**PROVIDED MATERIAL:**
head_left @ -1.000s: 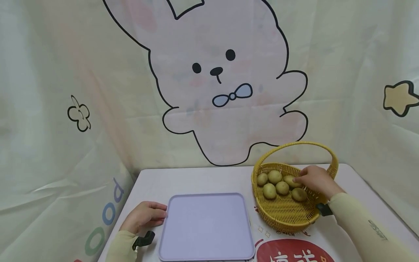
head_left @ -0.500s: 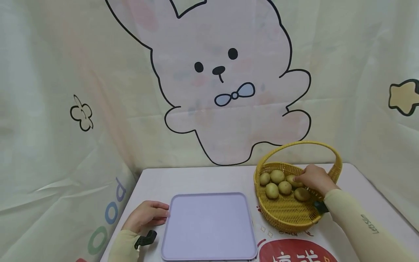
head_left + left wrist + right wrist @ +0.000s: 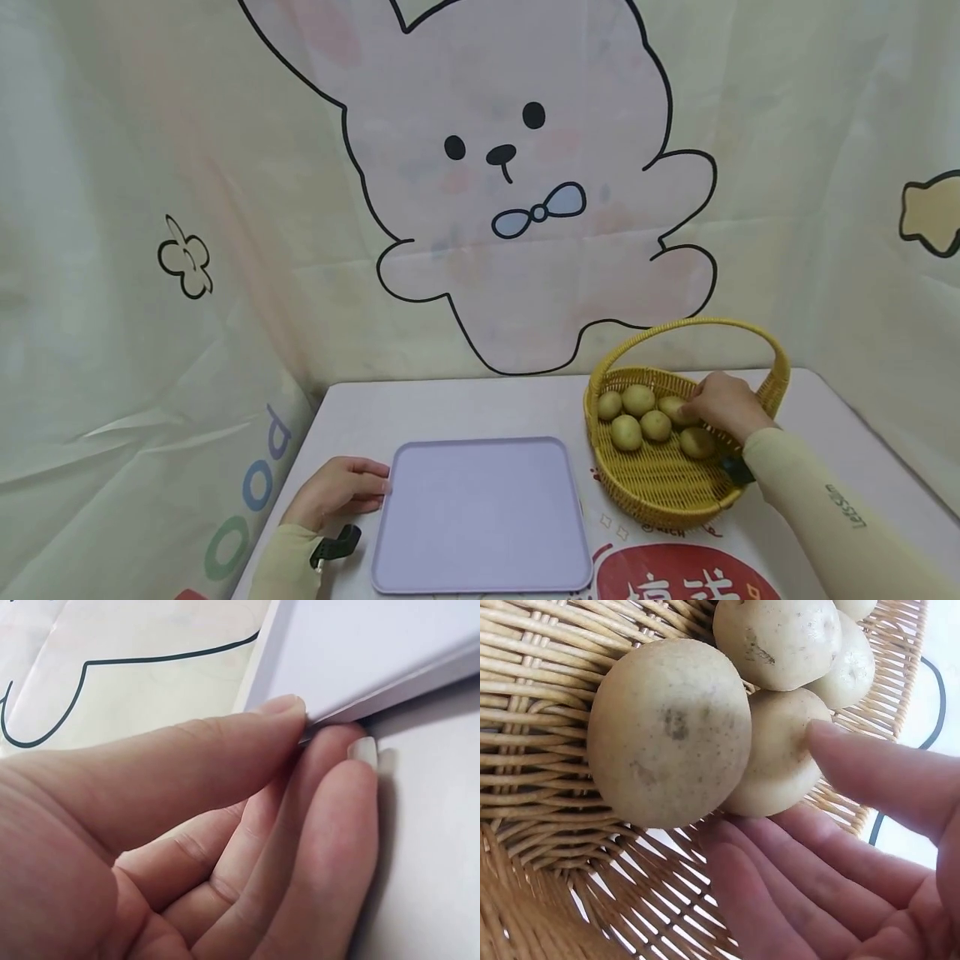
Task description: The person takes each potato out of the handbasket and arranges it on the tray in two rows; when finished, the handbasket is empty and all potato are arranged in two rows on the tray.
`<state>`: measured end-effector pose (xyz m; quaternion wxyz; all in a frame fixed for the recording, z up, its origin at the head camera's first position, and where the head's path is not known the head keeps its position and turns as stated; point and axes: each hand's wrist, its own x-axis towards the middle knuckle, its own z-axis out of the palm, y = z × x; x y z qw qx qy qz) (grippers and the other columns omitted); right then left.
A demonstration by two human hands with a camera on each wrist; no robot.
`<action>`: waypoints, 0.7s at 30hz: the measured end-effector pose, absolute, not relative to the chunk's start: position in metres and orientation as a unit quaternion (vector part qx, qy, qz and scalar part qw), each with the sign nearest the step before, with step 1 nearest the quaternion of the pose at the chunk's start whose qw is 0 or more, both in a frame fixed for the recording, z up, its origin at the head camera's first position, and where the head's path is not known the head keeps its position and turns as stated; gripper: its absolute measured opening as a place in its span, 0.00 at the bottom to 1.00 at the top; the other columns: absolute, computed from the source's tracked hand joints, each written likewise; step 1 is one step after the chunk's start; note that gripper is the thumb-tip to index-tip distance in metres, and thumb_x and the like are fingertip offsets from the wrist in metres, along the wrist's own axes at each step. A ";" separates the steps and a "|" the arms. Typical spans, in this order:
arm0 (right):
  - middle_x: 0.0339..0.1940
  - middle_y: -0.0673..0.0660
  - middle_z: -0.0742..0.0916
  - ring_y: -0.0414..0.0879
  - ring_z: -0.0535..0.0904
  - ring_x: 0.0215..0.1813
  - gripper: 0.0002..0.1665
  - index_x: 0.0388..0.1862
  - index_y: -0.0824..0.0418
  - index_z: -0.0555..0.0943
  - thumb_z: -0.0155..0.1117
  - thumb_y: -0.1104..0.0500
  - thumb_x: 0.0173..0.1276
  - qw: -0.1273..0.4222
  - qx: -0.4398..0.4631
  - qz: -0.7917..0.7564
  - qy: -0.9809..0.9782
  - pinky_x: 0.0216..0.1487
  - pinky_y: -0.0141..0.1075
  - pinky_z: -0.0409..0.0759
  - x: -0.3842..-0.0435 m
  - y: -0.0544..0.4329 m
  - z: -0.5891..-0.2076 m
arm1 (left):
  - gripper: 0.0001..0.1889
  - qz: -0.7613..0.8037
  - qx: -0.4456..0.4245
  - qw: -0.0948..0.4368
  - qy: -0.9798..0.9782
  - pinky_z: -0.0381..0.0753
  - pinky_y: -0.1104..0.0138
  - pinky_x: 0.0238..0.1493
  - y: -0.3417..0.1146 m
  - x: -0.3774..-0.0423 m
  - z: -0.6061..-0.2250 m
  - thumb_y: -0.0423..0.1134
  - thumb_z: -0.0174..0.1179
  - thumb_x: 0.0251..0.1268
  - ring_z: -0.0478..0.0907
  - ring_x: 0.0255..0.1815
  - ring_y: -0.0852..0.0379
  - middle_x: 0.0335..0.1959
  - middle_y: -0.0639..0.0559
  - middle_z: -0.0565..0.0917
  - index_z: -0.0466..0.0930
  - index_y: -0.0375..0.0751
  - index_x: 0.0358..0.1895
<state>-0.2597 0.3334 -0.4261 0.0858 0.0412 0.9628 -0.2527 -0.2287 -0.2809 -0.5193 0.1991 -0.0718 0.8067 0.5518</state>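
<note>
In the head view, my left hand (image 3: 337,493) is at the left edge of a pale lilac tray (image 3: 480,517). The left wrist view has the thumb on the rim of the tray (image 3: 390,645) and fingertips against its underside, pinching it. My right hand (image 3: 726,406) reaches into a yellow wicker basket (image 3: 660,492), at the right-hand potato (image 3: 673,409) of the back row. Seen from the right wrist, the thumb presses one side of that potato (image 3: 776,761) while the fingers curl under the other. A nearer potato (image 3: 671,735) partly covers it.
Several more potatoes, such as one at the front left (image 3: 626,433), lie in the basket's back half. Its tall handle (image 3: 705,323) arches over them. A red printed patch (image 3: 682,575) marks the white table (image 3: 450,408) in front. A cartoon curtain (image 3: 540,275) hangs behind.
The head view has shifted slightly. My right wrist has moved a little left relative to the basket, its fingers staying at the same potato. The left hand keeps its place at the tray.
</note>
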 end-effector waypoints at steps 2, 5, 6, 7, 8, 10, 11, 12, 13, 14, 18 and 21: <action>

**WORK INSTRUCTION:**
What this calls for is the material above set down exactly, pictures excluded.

**ANSWER AREA:**
head_left @ -1.000s: 
head_left @ -0.500s: 
head_left + left wrist + right wrist @ +0.000s: 
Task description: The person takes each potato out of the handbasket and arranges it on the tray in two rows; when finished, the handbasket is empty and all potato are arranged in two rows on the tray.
`<state>`: measured end-effector pose (xyz m; quaternion wxyz; all in a frame fixed for the recording, z up, its origin at the head camera's first position, and where the head's path is not known the head keeps its position and turns as stated; point and axes: each hand's wrist, its own x-axis towards the middle knuckle, its own z-axis out of the palm, y = z × x; x y z qw qx qy qz) (grippers and the other columns omitted); right then left.
A demonstration by two human hands with a camera on each wrist; no robot.
`<action>`: waypoints, 0.7s at 30hz: the measured end-effector pose, absolute, not relative to the chunk's start: position in metres and orientation as a unit quaternion (vector part qx, qy, qz and scalar part qw), each with the sign nearest the step before, with step 1 nearest the quaternion of the pose at the chunk's start whose qw is 0 or more, both in a frame fixed for the recording, z up, its origin at the head camera's first position, and where the head's path is not known the head keeps its position and turns as stated; gripper: its absolute measured opening as a place in its span, 0.00 at the bottom to 1.00 at the top; the other columns: absolute, computed from the source's tracked hand joints, each written likewise; step 1 is one step after the chunk's start; note that gripper is the thumb-tip to index-tip distance in metres, and thumb_x and the like are fingertip offsets from the wrist in metres, along the wrist's own axes at each step. A ";" separates the steps and a "|" the arms. Typical spans, in this order:
arm0 (right):
  - middle_x: 0.0339..0.1940
  - middle_y: -0.0673..0.0660
  - middle_z: -0.0742..0.0916
  - ring_y: -0.0414..0.0879
  - ring_z: -0.0535..0.0904
  - ring_x: 0.0215..0.1813
  - gripper: 0.0002..0.1665
  - index_x: 0.0388..0.1862
  - index_y: -0.0824..0.0418
  - index_z: -0.0555..0.0943
  - thumb_z: -0.0155..0.1117
  - thumb_y: -0.1104..0.0500
  - thumb_x: 0.0173..0.1276
  - qw: -0.1273..0.4222
  - qx: -0.4398..0.4631
  - qz: -0.7917..0.7564
  - qy: -0.9809..0.9782
  - pinky_x: 0.0216..0.1487
  - pinky_y: -0.0141..0.1075
  - pinky_z: -0.0409..0.0759
  - x: -0.3842..-0.0435 m
  - y: -0.0544..0.4329 m
  - z: -0.5891..-0.2076 m
arm1 (left):
  - gripper: 0.0001..0.1889
  - qz: -0.7613..0.8037
  - qx: -0.4456..0.4245
  - qw: -0.0948..0.4368
  - qy: -0.9798..0.9782
  - pinky_z: -0.0381..0.0753
  - pinky_y: -0.1104..0.0138
  - pinky_x: 0.0238..0.1493
  - y: -0.3417..0.1146 m
  - x: -0.3774..-0.0423 m
  - z: -0.6061..-0.2250 m
  - thumb_y: -0.0423..0.1134
  - thumb_z: -0.0174..0.1179
  - thumb_x: 0.0251..0.1268
  - ring_z: -0.0478..0.0907
  - ring_x: 0.0255..0.1815
  - ring_y: -0.0852..0.0379
  - middle_x: 0.0335..0.1959
  - middle_y: -0.0639..0.0559
  - middle_z: -0.0565..0.0917
  - index_z: -0.0466..0.0930
  - index_y: -0.0375..0.0751
  - index_x: 0.0358..0.1895
<state>-0.2597 0.3334 -0.4261 0.0858 0.0412 0.9628 -0.2527 -0.2287 -0.2809 -0.5193 0.1991 -0.0718 0.8067 0.5518</state>
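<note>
In the head view, my left hand (image 3: 337,493) is at the left edge of a pale lilac tray (image 3: 480,517). The left wrist view has the thumb on the rim of the tray (image 3: 390,645) and fingertips against its underside, pinching it. My right hand (image 3: 726,406) reaches into a yellow wicker basket (image 3: 660,492), at the right-hand potato (image 3: 673,409) of the back row. Seen from the right wrist, the thumb presses one side of that potato (image 3: 776,761) while the fingers curl under the other. A nearer potato (image 3: 671,735) partly covers it.
Several more potatoes, such as one at the front left (image 3: 626,433), lie in the basket's back half. Its tall handle (image 3: 705,323) arches over them. A red printed patch (image 3: 682,575) marks the white table (image 3: 450,408) in front. A cartoon curtain (image 3: 540,275) hangs behind.
The head view has shifted slightly. My right wrist has moved a little left relative to the basket, its fingers staying at the same potato. The left hand keeps its place at the tray.
</note>
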 end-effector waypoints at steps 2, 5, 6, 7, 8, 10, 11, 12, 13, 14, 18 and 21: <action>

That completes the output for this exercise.